- ACTIVITY -
Starting at the line that contains "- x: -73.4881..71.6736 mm" and ending at the line that contains "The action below", the lines below are to be given again exactly, with nothing added.

- EXCERPTED RECORDS -
--

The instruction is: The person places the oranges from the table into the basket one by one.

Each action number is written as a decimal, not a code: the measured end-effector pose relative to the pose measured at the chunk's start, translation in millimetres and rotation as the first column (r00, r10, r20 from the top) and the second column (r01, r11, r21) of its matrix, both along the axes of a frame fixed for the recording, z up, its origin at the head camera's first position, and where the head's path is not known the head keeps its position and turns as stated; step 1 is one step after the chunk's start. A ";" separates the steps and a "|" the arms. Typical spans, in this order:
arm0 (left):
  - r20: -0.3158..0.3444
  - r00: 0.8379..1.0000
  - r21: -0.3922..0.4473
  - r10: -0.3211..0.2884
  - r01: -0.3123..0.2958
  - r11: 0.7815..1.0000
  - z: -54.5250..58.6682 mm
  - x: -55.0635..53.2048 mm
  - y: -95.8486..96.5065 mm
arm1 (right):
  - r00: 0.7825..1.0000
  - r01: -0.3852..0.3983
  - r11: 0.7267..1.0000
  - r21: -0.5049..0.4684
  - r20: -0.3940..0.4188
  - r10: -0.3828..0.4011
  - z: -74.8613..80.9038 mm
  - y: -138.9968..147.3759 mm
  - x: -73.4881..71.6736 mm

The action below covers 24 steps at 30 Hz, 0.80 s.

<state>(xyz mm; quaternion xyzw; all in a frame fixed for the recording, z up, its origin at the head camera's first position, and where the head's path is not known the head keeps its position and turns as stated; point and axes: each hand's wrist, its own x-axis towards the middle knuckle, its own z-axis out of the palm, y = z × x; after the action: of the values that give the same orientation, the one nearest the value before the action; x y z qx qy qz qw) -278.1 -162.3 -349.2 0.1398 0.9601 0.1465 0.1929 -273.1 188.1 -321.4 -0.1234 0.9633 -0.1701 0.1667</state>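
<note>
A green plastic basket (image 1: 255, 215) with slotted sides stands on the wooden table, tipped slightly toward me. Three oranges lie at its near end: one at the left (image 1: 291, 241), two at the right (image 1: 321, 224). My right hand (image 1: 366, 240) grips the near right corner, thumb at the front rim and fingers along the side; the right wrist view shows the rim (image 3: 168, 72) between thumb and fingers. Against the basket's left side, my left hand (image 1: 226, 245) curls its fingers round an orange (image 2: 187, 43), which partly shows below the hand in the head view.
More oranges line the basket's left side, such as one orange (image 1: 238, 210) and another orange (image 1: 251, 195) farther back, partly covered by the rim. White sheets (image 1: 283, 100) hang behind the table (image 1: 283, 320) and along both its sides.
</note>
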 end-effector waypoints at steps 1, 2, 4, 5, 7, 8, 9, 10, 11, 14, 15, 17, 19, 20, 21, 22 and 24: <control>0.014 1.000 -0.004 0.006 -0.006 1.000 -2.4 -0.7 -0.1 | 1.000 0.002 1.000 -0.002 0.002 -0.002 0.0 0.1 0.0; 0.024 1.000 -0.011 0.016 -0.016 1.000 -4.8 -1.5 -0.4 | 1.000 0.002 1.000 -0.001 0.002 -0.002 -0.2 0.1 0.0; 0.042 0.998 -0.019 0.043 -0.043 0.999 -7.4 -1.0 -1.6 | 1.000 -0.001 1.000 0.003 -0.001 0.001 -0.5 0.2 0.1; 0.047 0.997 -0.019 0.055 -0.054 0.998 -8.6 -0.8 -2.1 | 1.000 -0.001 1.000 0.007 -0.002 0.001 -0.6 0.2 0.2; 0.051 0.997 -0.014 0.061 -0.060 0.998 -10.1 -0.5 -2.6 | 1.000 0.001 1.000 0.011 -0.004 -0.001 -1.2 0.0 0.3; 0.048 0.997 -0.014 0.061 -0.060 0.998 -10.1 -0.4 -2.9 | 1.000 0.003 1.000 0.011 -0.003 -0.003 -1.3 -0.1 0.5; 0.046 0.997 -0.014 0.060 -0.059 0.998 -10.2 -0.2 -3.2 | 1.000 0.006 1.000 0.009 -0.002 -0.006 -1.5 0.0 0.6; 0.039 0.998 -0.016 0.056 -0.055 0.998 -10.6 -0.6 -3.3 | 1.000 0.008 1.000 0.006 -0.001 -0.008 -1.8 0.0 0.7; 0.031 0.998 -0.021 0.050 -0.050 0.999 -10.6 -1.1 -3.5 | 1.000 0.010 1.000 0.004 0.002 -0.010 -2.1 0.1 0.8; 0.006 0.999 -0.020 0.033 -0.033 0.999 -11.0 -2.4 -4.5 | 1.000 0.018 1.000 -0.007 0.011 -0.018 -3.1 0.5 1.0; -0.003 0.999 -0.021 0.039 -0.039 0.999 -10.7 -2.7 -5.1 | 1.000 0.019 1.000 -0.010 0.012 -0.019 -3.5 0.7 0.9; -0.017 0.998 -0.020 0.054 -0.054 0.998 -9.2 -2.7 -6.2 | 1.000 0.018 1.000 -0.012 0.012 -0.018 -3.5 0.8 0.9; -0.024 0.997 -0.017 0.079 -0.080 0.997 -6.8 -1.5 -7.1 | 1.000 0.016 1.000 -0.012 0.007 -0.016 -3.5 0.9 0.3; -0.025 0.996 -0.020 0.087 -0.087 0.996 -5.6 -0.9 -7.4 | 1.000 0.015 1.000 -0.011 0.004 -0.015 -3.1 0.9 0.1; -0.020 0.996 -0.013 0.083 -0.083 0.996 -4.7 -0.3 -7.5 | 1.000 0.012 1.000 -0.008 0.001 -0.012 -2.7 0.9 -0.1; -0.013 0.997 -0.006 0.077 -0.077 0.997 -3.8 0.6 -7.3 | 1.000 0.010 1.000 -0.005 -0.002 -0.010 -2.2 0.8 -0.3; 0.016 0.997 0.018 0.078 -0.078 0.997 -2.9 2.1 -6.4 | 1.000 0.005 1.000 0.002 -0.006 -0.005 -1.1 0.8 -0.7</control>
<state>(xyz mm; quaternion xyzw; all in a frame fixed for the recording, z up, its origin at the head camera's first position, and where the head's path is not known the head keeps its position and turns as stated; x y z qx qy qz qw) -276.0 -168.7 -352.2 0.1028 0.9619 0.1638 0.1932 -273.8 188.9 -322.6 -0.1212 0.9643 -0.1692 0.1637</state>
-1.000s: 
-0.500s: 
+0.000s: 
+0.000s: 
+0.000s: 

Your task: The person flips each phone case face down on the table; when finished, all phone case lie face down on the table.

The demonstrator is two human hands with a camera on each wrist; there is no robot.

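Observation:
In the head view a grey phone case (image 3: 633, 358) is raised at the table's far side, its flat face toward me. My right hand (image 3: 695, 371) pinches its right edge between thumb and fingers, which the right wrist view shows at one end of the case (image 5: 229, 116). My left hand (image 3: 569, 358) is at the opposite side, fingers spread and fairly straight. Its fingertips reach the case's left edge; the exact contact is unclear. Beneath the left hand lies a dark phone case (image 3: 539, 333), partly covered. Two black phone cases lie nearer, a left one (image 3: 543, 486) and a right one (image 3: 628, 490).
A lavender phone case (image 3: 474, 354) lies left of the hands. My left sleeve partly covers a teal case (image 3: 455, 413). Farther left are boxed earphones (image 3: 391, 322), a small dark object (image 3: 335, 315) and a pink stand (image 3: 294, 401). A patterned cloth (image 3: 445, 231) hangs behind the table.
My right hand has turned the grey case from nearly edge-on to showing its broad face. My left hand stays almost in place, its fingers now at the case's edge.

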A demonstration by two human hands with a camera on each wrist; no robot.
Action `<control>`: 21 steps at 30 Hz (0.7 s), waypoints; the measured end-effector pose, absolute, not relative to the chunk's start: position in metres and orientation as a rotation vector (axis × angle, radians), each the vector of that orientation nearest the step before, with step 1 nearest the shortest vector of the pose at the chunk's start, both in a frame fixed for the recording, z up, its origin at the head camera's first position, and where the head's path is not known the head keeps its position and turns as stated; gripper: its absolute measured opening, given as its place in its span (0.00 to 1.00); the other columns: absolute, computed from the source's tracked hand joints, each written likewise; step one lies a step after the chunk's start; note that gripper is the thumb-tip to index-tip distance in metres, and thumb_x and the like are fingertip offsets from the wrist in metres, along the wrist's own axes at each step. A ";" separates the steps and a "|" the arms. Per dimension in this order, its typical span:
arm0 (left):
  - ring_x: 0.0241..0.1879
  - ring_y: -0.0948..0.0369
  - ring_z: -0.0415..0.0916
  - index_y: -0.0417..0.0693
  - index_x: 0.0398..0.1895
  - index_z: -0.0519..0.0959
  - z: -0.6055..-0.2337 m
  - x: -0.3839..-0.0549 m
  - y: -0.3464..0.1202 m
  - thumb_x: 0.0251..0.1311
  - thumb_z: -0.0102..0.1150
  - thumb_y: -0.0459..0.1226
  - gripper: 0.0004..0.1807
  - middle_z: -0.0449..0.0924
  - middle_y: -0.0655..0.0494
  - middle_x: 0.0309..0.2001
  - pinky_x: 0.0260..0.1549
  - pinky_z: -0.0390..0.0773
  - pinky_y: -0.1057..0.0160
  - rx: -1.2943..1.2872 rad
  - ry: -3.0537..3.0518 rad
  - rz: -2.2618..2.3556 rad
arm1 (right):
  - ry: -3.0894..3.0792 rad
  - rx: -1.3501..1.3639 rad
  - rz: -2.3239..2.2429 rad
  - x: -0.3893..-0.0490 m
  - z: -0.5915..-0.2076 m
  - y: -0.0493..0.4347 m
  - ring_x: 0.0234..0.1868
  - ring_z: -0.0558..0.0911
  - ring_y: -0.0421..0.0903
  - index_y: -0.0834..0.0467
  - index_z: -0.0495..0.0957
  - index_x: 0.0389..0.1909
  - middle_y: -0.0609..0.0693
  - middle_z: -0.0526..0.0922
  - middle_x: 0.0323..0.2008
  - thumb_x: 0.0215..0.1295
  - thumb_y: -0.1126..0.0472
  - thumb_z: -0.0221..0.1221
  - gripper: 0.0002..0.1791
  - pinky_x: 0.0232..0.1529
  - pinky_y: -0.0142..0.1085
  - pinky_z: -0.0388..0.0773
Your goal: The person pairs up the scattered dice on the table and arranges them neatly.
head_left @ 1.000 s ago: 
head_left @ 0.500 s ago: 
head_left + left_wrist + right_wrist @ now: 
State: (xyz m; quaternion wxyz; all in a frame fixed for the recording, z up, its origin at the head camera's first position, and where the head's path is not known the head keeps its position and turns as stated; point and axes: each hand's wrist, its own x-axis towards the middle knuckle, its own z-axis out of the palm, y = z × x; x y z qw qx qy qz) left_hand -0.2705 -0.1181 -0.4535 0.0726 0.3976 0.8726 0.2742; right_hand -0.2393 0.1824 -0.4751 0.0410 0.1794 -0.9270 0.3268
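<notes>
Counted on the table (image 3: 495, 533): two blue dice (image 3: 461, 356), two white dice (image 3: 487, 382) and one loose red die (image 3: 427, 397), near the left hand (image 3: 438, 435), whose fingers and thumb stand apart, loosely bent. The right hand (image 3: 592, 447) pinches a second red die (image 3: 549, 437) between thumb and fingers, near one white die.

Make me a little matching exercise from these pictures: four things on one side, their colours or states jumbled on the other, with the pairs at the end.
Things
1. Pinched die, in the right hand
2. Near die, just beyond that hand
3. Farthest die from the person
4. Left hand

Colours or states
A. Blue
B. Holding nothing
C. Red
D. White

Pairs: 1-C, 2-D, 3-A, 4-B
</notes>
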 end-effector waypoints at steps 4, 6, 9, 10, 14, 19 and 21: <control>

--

- ANSWER TO THE PROBLEM -
  - x: -73.4881..71.6736 mm

The action below covers 24 steps at 30 Hz, 0.80 s.

What the answer needed to say has been said.